The full listing is needed, transcribed word for word.

━━━━━━━━━━━━━━━━━━━━━━━━━━━━━━

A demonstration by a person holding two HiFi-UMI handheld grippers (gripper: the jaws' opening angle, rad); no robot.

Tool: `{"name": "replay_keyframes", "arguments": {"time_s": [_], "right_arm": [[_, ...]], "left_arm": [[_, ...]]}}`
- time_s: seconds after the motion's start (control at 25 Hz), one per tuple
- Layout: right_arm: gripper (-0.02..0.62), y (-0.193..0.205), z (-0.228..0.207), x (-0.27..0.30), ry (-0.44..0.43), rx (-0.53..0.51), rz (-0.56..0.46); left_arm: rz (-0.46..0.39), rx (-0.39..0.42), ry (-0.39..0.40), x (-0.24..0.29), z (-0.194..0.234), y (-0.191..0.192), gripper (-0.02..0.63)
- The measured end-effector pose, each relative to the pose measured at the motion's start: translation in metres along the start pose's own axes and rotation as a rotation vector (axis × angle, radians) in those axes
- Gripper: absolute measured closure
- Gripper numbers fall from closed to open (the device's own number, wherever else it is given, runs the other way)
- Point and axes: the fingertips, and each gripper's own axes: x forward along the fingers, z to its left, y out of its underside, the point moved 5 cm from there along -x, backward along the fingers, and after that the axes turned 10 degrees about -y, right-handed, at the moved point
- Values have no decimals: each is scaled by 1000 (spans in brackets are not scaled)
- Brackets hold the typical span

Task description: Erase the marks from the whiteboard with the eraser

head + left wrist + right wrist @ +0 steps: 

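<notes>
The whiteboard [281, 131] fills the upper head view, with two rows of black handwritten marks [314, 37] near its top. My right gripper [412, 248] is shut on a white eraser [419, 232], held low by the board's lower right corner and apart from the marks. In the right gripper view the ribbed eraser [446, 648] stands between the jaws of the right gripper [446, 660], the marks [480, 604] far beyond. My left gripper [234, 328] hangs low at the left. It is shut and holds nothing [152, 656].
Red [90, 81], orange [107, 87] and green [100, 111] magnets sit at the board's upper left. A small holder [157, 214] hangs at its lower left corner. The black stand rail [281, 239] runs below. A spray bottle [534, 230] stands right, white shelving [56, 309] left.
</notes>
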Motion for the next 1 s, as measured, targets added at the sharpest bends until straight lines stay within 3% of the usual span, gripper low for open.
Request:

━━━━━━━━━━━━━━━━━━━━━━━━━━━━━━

* [TASK ANSWER]:
A demonstration by a person holding two HiFi-UMI handheld grippers (gripper: the jaws' opening angle, rad); no robot.

Tool: `{"name": "replay_keyframes", "arguments": {"time_s": [_], "right_arm": [[_, ...]], "left_arm": [[_, ...]]}}`
- time_s: seconds after the motion's start (control at 25 Hz), one per tuple
- Layout: right_arm: gripper (-0.02..0.62), y (-0.193..0.205), z (-0.228..0.207), x (-0.27..0.30), ry (-0.44..0.43), rx (-0.53..0.51), rz (-0.56..0.46); left_arm: rz (-0.46..0.39), rx (-0.39..0.42), ry (-0.39..0.40), x (-0.24..0.29), z (-0.194..0.234), y (-0.191..0.192), gripper (-0.02..0.63)
- The measured end-effector pose, each relative to the pose measured at the motion's start: translation in metres along the start pose's own axes and rotation as a rotation vector (axis × angle, radians) in those axes
- Gripper: absolute measured closure
- Gripper numbers fall from closed to open (the device's own number, wherever else it is given, runs the other way)
- Point and axes: the fingertips, and each gripper's own axes: x forward along the fingers, z to its left, y out of its underside, the point moved 5 cm from there along -x, backward along the fingers, and after that the axes turned 10 degrees about -y, right-handed, at the moved point
- Values have no decimals: each is scaled by 1000 (spans in brackets are not scaled)
- Brackets hold the typical span

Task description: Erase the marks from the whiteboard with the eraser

head + left wrist + right wrist @ +0 steps: 

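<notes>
The whiteboard [281, 131] fills the upper head view, with two rows of black handwritten marks [314, 37] near its top. My right gripper [412, 248] is shut on a white eraser [419, 232], held low by the board's lower right corner and apart from the marks. In the right gripper view the ribbed eraser [446, 648] stands between the jaws of the right gripper [446, 660], the marks [480, 604] far beyond. My left gripper [234, 328] hangs low at the left. It is shut and holds nothing [152, 656].
Red [90, 81], orange [107, 87] and green [100, 111] magnets sit at the board's upper left. A small holder [157, 214] hangs at its lower left corner. The black stand rail [281, 239] runs below. A spray bottle [534, 230] stands right, white shelving [56, 309] left.
</notes>
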Motion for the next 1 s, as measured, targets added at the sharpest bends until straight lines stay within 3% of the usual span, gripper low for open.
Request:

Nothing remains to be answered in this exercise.